BEGIN

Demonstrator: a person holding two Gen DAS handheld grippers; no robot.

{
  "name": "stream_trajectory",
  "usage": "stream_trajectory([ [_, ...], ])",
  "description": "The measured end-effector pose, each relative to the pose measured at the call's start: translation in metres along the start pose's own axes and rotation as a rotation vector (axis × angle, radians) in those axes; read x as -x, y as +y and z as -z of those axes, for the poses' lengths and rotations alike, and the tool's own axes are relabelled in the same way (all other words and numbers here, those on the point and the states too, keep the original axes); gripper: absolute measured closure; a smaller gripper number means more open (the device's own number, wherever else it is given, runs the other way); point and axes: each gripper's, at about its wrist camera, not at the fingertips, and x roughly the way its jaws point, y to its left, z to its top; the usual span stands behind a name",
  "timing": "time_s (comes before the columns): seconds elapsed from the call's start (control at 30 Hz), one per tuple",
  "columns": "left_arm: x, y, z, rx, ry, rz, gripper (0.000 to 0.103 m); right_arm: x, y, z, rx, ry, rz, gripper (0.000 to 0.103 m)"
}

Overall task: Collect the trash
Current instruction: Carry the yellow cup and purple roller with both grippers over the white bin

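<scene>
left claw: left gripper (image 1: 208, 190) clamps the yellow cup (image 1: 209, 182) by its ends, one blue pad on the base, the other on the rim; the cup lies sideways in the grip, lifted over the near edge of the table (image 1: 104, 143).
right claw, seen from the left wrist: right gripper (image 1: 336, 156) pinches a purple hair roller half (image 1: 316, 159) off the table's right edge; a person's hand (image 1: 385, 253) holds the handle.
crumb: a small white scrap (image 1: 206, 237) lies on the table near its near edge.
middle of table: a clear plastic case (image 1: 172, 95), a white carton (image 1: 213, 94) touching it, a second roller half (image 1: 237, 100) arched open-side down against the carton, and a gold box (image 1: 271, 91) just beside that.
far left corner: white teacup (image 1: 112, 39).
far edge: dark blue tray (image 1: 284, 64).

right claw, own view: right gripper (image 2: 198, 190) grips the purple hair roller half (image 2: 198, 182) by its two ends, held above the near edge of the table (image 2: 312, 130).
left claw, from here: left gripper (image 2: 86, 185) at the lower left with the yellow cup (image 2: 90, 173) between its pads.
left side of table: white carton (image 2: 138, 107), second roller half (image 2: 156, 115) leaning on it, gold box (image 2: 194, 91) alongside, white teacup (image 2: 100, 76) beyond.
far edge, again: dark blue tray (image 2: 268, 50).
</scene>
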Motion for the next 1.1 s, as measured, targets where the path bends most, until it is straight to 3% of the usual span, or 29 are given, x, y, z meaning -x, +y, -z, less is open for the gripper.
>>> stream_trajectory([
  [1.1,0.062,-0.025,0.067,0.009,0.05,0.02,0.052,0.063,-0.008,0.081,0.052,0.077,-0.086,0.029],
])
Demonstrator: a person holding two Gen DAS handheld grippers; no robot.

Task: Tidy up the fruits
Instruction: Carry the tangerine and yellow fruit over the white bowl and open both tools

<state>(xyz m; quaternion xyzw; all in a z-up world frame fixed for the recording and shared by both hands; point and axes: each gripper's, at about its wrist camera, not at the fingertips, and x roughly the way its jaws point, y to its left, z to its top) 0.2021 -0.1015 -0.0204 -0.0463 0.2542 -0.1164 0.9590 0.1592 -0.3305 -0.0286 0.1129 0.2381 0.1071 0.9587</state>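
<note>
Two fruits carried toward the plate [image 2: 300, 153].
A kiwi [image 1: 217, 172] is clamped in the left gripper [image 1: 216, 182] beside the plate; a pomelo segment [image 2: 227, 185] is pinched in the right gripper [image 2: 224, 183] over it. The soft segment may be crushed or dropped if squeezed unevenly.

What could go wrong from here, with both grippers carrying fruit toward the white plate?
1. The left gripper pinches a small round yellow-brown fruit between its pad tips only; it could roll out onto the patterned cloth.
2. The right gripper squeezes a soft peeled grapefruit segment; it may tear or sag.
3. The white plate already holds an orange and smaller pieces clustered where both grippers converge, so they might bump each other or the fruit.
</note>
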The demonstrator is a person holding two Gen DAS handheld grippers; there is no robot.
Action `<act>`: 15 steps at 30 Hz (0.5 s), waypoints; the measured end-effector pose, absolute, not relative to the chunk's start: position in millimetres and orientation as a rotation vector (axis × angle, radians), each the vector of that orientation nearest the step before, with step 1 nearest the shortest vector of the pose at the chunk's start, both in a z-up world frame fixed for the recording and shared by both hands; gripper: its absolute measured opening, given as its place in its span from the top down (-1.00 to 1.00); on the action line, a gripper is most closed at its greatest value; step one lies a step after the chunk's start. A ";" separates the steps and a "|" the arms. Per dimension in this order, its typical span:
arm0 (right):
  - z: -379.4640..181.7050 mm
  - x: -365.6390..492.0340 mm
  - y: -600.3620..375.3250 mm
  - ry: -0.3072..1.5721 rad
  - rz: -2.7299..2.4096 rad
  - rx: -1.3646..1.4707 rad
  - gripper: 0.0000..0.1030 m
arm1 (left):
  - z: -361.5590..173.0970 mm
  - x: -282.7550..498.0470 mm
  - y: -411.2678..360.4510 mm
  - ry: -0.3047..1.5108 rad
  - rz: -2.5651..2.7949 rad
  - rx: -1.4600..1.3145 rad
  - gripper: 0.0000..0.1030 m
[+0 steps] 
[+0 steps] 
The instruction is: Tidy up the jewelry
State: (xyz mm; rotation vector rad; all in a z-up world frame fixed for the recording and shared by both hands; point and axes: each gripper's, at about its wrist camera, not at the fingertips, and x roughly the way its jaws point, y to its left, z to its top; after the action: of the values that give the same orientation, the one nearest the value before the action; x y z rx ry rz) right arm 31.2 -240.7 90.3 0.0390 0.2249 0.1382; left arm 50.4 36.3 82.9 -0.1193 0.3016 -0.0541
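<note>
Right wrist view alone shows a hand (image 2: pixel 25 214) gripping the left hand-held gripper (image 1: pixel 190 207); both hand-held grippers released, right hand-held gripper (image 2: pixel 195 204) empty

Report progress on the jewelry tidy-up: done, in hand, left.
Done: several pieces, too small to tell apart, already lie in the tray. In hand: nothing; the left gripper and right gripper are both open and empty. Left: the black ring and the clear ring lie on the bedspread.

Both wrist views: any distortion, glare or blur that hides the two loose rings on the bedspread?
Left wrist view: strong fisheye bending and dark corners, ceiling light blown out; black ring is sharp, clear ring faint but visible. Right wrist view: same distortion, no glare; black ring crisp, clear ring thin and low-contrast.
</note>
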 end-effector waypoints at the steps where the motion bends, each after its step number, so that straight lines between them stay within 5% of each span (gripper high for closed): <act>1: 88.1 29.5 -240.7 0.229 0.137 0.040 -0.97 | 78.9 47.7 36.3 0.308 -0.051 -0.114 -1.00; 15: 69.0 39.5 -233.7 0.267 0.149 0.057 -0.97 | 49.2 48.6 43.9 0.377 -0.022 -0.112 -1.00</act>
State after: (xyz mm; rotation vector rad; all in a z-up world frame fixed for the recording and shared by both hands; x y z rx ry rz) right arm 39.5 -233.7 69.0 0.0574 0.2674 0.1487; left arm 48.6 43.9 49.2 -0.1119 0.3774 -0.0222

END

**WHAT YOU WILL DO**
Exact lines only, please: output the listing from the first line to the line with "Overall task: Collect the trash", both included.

**SOLUTION FOR THIS PROBLEM**
Demonstrator: a person holding two Gen DAS handheld grippers; no robot.

{
  "name": "stream_trajectory",
  "usage": "stream_trajectory([ [_, ...], ])",
  "description": "The measured end-effector pose, each relative to the pose measured at the call's start: translation in metres along the start pose's own axes and rotation as a rotation vector (axis × angle, radians) in those axes; read x as -x, y as +y and z as -z of those axes, for the poses' lengths and rotations alike, and the tool's own axes are relabelled in the same way (all other words and numbers here, those on the point and the states too, keep the original axes); gripper: absolute measured closure; a smaller gripper number means more open (the device's own number, wherever else it is given, runs the other way); point and axes: each gripper's, at about its wrist camera, not at the fingertips, and x roughly the way its jaws point, y to its left, z to its top; the usual span stands behind a name",
  "timing": "time_s (comes before the columns): seconds elapsed from the call's start (control at 30 Hz), one per tuple",
  "columns": "left_arm: x, y, z, rx, ry, rz, gripper (0.000 to 0.103 m); right_arm: x, y, z, rx, ry, rz, gripper (0.000 to 0.103 m)"
}

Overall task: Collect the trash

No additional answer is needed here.